=== Exercise description ===
Count, please, the lines in the listing below that contain "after", and reply with the count only.

=== Supplied data ===
== == ==

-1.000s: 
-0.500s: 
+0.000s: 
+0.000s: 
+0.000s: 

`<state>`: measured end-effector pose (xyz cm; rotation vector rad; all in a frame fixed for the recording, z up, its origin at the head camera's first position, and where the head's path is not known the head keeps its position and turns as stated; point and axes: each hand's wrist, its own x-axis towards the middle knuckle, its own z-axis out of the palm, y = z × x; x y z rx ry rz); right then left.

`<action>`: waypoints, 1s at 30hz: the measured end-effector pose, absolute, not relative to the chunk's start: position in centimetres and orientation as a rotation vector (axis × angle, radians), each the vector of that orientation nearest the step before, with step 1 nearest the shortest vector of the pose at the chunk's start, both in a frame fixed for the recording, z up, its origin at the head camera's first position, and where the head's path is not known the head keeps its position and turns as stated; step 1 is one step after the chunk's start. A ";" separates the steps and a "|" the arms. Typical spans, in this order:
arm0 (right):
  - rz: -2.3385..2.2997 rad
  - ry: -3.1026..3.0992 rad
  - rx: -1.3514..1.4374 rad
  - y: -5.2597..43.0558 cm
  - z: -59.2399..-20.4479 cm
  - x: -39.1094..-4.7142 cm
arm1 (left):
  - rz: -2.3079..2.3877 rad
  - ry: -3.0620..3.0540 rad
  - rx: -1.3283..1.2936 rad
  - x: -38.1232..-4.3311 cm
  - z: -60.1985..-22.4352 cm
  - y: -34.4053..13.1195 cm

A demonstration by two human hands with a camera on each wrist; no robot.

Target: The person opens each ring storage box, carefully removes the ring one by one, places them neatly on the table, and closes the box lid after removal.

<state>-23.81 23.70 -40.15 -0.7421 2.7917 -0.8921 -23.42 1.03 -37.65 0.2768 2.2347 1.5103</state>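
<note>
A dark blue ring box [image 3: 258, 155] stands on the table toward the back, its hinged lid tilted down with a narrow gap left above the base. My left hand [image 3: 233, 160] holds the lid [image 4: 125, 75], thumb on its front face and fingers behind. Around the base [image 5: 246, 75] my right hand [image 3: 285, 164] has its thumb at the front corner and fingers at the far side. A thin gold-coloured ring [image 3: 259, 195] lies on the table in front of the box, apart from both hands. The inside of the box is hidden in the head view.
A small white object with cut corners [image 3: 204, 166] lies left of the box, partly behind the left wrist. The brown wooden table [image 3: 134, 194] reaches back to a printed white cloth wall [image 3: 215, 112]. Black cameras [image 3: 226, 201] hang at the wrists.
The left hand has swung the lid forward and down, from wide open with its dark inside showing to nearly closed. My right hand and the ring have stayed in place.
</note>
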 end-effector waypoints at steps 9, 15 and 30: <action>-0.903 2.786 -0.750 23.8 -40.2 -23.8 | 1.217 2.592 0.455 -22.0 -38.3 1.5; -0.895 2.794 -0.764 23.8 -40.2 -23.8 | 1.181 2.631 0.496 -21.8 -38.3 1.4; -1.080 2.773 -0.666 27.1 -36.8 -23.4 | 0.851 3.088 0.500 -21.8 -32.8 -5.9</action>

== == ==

=== Solution to the exercise ===
2